エアロビクスダンスにおける怪我のリスクを減らすためには、以下の点に注意することが非常に重要です。

  • 適切なシューズ選び(最も重要):
    • エアロビクスダンス専用のシューズや、クッション性、安定性、グリップ力に優れたフィットネスシューズを選びましょう。かかとのホールドがしっかりしていて、つま先にはゆとりがあるものが理想です。
    • インドアでの使用に適したシューズを選び、定期的に買い替えましょう。
  • 十分なウォーミングアップとクールダウン:
    • レッスン前には、軽いジョギングやステップ、全身の関節を大きく動かす動的ストレッチを10分程度行い、体を温め、筋肉の柔軟性を高めましょう。
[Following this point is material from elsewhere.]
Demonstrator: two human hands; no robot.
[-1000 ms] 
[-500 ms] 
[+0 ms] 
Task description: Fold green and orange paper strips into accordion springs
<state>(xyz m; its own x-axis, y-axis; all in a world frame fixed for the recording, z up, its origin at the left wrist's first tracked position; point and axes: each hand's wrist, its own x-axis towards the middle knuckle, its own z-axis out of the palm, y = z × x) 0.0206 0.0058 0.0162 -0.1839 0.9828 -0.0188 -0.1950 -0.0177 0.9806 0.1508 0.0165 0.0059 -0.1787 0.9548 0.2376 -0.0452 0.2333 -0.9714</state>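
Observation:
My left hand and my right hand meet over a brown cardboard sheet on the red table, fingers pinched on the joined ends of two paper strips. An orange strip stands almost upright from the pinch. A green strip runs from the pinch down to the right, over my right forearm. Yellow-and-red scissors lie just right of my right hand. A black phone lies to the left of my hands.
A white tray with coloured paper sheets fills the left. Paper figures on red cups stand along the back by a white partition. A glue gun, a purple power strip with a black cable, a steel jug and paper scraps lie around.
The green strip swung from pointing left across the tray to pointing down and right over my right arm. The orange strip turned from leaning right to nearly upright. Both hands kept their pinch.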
    • レッスン後には、使った筋肉の静的ストレッチを丁寧に行い、クールダウンすることで疲労回復を促し、柔軟性を維持できます。
  • 正しいフォームと動きの習得:
    • インストラクターの指示に注意を払い、適切な姿勢やステップの踏み方、ジャンプからの着地方法を習得しましょう。
    • 特に、膝を柔らかく使って着地する、体幹を意識してブレないように動くことを心がけましょう。
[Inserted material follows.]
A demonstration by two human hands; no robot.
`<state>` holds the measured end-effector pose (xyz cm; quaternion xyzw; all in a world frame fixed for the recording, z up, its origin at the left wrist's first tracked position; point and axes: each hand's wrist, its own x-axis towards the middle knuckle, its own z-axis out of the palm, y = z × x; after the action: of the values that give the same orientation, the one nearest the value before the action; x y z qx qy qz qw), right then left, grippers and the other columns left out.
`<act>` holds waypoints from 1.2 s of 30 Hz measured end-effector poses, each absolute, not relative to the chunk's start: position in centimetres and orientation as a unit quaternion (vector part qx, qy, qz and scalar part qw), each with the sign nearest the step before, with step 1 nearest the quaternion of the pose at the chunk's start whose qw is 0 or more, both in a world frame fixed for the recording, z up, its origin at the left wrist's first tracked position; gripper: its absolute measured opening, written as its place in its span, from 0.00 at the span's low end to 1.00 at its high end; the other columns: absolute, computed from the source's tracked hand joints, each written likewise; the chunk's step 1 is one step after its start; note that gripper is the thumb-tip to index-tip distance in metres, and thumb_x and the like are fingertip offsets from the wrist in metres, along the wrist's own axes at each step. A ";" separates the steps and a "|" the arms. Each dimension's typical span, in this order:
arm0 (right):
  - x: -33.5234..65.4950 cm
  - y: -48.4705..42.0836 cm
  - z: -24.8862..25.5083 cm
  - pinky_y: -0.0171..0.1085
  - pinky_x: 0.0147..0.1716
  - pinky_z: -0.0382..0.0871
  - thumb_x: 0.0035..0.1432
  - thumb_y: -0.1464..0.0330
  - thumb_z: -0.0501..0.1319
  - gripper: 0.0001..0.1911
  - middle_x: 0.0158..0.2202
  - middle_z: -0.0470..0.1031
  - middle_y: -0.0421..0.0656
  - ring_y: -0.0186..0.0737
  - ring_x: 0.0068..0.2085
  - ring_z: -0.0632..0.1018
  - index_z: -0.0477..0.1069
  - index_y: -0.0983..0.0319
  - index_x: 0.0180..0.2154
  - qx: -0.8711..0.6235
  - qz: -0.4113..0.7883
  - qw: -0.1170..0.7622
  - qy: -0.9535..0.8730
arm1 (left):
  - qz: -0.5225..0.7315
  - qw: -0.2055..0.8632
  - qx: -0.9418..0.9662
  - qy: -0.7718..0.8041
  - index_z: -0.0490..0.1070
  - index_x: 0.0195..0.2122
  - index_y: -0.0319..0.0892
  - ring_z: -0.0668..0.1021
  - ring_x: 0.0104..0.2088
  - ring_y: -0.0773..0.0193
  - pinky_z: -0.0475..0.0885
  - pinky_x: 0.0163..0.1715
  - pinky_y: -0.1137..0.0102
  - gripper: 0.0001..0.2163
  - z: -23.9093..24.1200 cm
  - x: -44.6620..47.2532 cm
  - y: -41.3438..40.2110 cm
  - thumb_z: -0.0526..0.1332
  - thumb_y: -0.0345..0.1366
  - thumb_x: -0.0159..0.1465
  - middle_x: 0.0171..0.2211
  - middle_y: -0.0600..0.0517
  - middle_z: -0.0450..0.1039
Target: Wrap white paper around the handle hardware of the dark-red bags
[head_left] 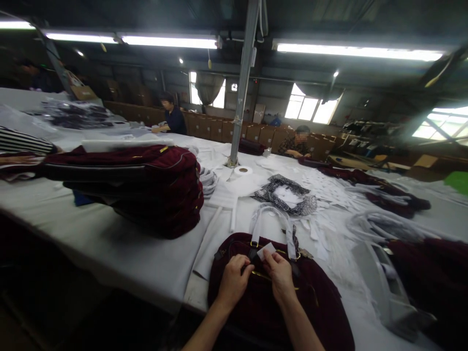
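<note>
A dark maroon handbag [321, 302] lies on the table right in front of me, with yellow-gold zippers. Its handles [272, 208] are wrapped in pale material and stand up at the far side. Between thumb and fingers, my right hand [281, 274] pinches a small white piece of paper [266, 250] over the bag. My left hand [234, 280] is closed in a pinch beside the base of the left handle. What its fingertips grip, if anything, is too small to make out.
A tall stack of maroon bags [164, 190] stands to the left. Beyond my bag are a black-and-white patterned wrapping [305, 202] with white pieces inside, a white roll [243, 170] and a metal post [241, 92]. A grey tape dispenser [387, 287] sits right. Several people work around the table.
</note>
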<state>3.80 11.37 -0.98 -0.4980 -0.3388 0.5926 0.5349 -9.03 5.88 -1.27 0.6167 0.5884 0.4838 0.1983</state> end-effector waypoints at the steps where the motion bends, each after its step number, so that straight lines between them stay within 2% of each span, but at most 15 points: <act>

    • 無理のない範囲で動き、自分の体力やレベルに合ったクラスを選ぶことも大切です。
  • 筋力トレーニングと柔軟性の向上:
    • エアロビクスダンスに必要な全身の筋力、特に下半身(大腿四頭筋、ハムストリングス、殿筋、ふくらはぎ)の筋力と瞬発力、そして体幹(コア)の安定性を高める運動を取り入れましょう。
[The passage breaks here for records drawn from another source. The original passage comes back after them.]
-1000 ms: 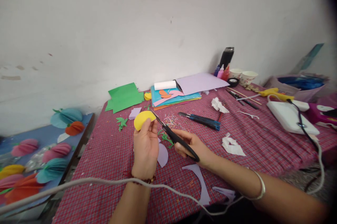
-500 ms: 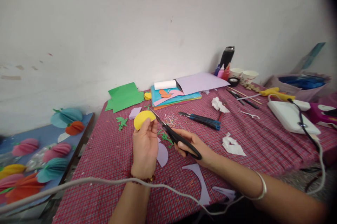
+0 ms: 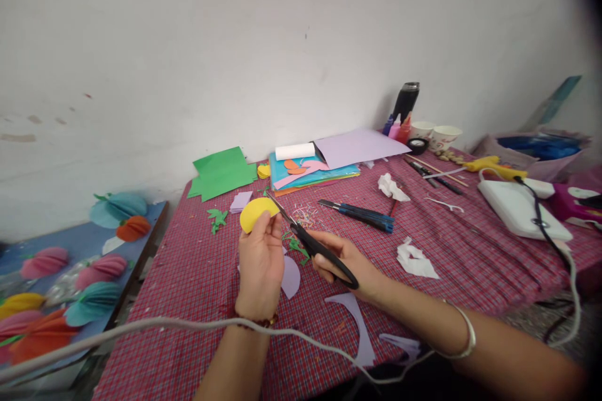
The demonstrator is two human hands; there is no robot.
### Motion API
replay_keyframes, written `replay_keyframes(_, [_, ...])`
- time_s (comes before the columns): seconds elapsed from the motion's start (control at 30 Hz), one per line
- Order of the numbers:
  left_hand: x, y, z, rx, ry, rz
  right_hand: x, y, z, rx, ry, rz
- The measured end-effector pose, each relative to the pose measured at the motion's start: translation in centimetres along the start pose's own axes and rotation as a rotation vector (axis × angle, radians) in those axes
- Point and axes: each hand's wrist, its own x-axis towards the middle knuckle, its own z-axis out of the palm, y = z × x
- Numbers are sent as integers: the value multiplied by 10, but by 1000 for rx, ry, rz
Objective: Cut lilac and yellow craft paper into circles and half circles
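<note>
A yellow paper piece with a rounded edge is pinched in my left hand, above the checked tablecloth. My right hand grips black-handled scissors, whose blades point up and left. Their tips lie at the right edge of the yellow paper; I cannot tell how far apart the blades are. Below the hands are a rounded lilac paper piece, partly hidden by my left hand, and green paper scraps. A curved lilac offcut lies near the front edge.
A blue-handled cutter-like tool lies beyond the scissors. Green sheets and a lilac sheet are at the back. A yellow glue gun sits right, by a white box. A pale cable crosses in front. Folded paper shapes stand left.
Almost nothing differs. The yellow paper and my left hand have shifted very slightly right, and the scissors stay at the paper's edge.
</note>
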Motion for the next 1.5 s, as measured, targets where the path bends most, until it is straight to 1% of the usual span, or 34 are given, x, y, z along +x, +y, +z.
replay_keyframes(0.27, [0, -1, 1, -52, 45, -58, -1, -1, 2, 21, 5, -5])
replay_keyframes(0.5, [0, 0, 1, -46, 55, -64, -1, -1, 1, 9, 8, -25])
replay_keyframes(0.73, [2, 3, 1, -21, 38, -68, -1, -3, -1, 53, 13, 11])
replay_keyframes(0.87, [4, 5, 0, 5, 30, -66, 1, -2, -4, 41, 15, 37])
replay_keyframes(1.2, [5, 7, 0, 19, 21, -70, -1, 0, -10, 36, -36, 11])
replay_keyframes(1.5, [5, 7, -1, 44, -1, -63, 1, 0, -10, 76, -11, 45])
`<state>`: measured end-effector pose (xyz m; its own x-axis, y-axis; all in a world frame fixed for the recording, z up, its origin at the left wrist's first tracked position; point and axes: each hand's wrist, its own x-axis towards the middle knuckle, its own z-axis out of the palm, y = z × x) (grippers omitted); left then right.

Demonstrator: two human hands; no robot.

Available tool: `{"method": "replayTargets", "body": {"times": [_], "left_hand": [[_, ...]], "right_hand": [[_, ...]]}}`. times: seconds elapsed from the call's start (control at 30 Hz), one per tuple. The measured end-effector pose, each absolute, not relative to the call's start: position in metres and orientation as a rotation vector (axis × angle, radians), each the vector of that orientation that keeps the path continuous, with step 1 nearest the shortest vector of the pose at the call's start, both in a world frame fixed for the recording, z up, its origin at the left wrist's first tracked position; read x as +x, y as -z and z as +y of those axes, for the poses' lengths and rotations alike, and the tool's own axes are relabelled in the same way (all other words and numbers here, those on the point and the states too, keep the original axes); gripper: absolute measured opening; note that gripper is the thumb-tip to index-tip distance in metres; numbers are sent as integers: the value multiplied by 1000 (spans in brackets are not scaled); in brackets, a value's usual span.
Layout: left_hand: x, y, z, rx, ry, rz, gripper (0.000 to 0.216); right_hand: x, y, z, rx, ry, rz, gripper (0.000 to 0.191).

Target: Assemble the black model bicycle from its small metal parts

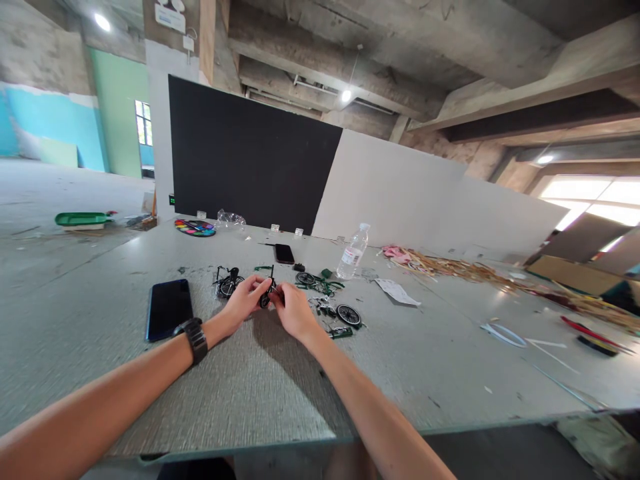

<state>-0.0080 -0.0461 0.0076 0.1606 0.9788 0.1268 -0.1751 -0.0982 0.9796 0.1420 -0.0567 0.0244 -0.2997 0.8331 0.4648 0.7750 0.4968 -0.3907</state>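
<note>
Both hands meet over the middle of the table (210, 413). My left hand (245, 299) is closed on a small black model wheel with a thin stem (267, 297), and my right hand (293, 308) pinches the same piece from the other side. Fingers partly cover it. Left of the hands stands a black miniature bicycle assembly (230, 282). To the right lie a loose spoked wheel (349, 315), another wheel (305, 278), dark green frame parts (327, 287) and several tiny black and silver pieces (325, 307).
A large phone (170, 310) lies near my left wrist; a smaller phone (285, 253) lies beyond the hands. At right stand a water bottle (352, 253) and a paper sheet (397, 292). Farther off are a paint palette (195, 228), wood strips (450, 270) and red-handled pliers (595, 333).
</note>
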Motion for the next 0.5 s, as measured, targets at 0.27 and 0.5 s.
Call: {"method": "replayTargets", "body": {"times": [0.27, 0.5], "left_hand": [[-8, -9, -48, 1184, -1244, 849, 32], [-8, -10, -48, 1164, -1286, 845, 33]], "right_hand": [[144, -30, -64, -1299, -59, -2200, 9], [146, -29, -56, -1265, -94, -2175, 11]]}}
    • 全身の柔軟性、特に足首、膝、股関節、脊柱、肩の柔軟性を高めることで、無理のない可動域で動作を行え、怪我のリスクを減らせます。
  • 段階的な運動量・強度の増加と休息:
    • 急激な運動時間や頻度の増加は避け、無理のない範囲で徐々に運動量を増やしていきましょう。オーバーユースが怪我の主な原因となるため、適切な休息日を設けることが重要です。
    • 疲労が蓄積している場合は、無理せずレッスン内容を調整するか、休養を取りましょう。
  • 適切な環境での運動:
    • できるだけクッション性のある床(フローリングや専用マットなど)のスタジオで行いましょう。コンクリートや硬いタイルなどの床は、足や膝への衝撃が大きくなります。
  • 体調管理と水分補給:
    • 体調が悪い時や疲労が蓄積している時は無理せず休みましょう。
    • 運動中もこまめな水分補給を忘れずに行いましょう。
  • 症状の早期発見と対処:
    • 痛みや違和感がある場合は無理せず運動を中断し、必要であれば整形外科などの医療機関を速やかに受診しましょう。「少しの痛みだから」と我慢して続けることは、軽度な症状を重症化させる最大の要因ですし、長期的なパフォーマンス低下につながる可能性もあります。